The main thing here is a method that takes the usual Riemann-Siegel main sum for zeta and replaces the remainder with a short expression built from elementary functions whose coefficients come from Gaussian quadrature. They do the same for the derivative and back both with numerical tests across the critical strip and other regions. This is an incremental step on top of a well-known formula rather than a new derivation, and the quadrature choice is a standard numerical move that keeps the final expression simple after the coefficients are fixed once. The approach stays clear of circularity and uses only a small number of precomputed values. What the paper does well is focus on making repeated high-precision evaluations lighter while supplying the kind of direct numerical evidence that matters for a computational tool. Readers who run lots of zeta calculations for zero-finding or prime-related experiments could find the resulting formulas handy if they deliver the claimed accuracy. The soft spot is that the central claim rests on those numerical checks alone. Without analytic error bounds or at least a clear breakdown of how the quadrature error scales with height, it is hard to judge how far the method can be pushed reliably or whether it improves on simply taking more terms in the original sum. Direct comparisons to other existing approximations would also help. This paper is for people doing numerical work in analytic number theory who need concrete, implementable shortcuts. A reader who wants a new option in their zeta toolkit would get value from it if the tests are as solid as described. It deserves peer review so a referee can examine the quadrature setup and the numerical validation in detail.

Referee Report

2 major / 2 minor

Summary. The paper develops approximations to the Riemann zeta function by augmenting the main sum of the Riemann-Siegel formula with an elementary-function approximation to the remainder term, where the approximation employs precomputed coefficients obtained via Gaussian quadrature. Analogous approximations are supplied for the derivative, and the claims are supported by extensive numerical evidence for accuracy inside the critical strip and other vertical strips.
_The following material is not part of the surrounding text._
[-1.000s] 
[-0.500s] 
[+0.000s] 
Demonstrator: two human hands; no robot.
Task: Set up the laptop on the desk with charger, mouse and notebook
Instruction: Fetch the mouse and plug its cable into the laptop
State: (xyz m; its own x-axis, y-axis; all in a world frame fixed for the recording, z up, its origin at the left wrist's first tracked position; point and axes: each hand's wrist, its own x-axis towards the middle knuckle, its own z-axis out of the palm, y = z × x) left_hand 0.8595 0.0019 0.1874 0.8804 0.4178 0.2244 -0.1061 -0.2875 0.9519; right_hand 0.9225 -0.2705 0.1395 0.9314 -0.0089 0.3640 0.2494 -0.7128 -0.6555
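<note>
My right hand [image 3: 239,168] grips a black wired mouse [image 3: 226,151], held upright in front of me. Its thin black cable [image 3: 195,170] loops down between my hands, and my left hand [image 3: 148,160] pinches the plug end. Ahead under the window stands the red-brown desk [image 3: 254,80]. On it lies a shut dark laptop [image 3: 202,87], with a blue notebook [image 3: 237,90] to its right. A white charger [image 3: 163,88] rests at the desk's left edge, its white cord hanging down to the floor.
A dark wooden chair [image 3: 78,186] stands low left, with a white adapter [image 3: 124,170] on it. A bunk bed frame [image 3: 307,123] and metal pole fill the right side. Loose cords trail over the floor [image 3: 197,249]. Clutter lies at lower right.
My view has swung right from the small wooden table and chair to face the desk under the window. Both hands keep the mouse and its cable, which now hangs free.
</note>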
Significance. If the numerical tests confirm that the remainder approximation preserves high precision across the tested ranges, the method supplies a lightweight, elementary-function-based route to high-precision zeta evaluations after a one-time precomputation step. This could be useful for large-scale numerical work in analytic number theory.

major comments (2)

[Numerical evidence and remainder approximation sections] The central claim that the Gaussian-quadrature remainder approximation achieves the precision needed inside the critical strip rests on numerical evidence alone; the manuscript should supply explicit a-posteriori error bounds or a comparison of the approximated remainder against the exact remainder (computed via the full Riemann-Siegel formula) for representative values of t up to at least 10^6.
[Numerical evidence section] No baseline comparisons (e.g., against the plain Riemann-Siegel formula truncated at the same number of terms, or against other known remainder approximations) are described; without such controls it is impossible to quantify the practical gain in accuracy or speed.

minor comments (2)

The abstract states that the approximations enable 'high-precision computation' but does not quantify the achieved absolute or relative error; adding concrete figures (e.g., 10^{-12} for |t| < 1000) would clarify the scope.
Notation for the precomputed quadrature coefficients should be introduced once and used consistently; a short table listing the coefficients for the lowest-order approximations would improve readability.
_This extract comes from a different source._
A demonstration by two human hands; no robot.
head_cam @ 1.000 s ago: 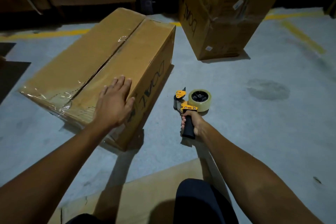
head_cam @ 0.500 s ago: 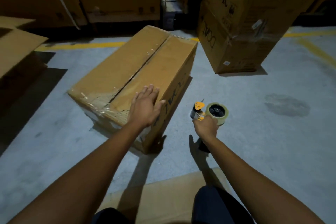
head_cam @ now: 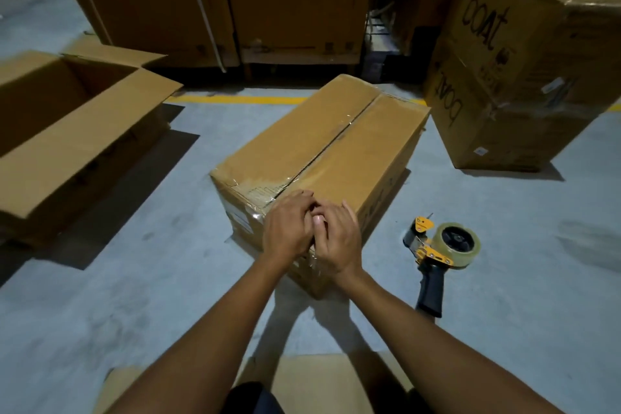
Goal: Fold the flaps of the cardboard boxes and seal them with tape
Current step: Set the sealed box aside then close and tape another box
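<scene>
Left hand (head_cam: 289, 228) and right hand (head_cam: 337, 240) crowd the box (head_cam: 336, 151) at its near edge, probably smoothing tape (head_cam: 265, 185); grips pinching or pressing, I cannot tell; dispenser (head_cam: 437, 247) lies aside.

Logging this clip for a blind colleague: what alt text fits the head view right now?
The left hand and right hand meet on the near top edge of a tape-sealed cardboard box on a grey floor. A yellow tape dispenser lies on the floor to its right; an open cardboard box stands left.
</scene>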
Simulated Author's Rebuttal

2 responses · 0 unresolved

We thank the referee for the constructive feedback. We address the major comments below and will update the manuscript with additional numerical comparisons as requested.

read point-by-point responses

Referee: [Numerical evidence and remainder approximation sections] The central claim that the Gaussian-quadrature remainder approximation achieves the precision needed inside the critical strip rests on numerical evidence alone; the manuscript should supply explicit a-posteriori error bounds or a comparison of the approximated remainder against the exact remainder (computed via the full Riemann-Siegel formula) for representative values of t up to at least 10^6.

Authors: We agree that direct comparisons against the exact remainder would strengthen the claims. In the revised manuscript we will add tables showing the approximated remainder versus the exact remainder (via the full Riemann-Siegel formula) at representative t values up to 10^6, together with the observed maximum absolute errors in those tests. revision: yes
Referee: [Numerical evidence section] No baseline comparisons (e.g., against the plain Riemann-Siegel formula truncated at the same number of terms, or against other known remainder approximations) are described; without such controls it is impossible to quantify the practical gain in accuracy or speed.

Authors: We accept that baseline comparisons are needed to quantify improvement. The revised version will include accuracy and timing comparisons against the plain Riemann-Siegel formula truncated after the same number of main-sum terms, and, where feasible, against other published remainder approximations. revision: yes

Circularity Check

0 steps flagged

No significant circularity

full rationale

The paper starts from the established Riemann-Siegel formula (an external, pre-existing result) and augments it with an independent approximation to the remainder term via Gaussian quadrature on elementary functions. No equation reduces to a self-definition, no fitted parameter is relabeled as a prediction, and no load-bearing step relies on a self-citation chain. The construction is parameter-light and the accuracy claims rest on direct numerical verification rather than internal re-derivation. This is the normal case of a self-contained numerical method paper.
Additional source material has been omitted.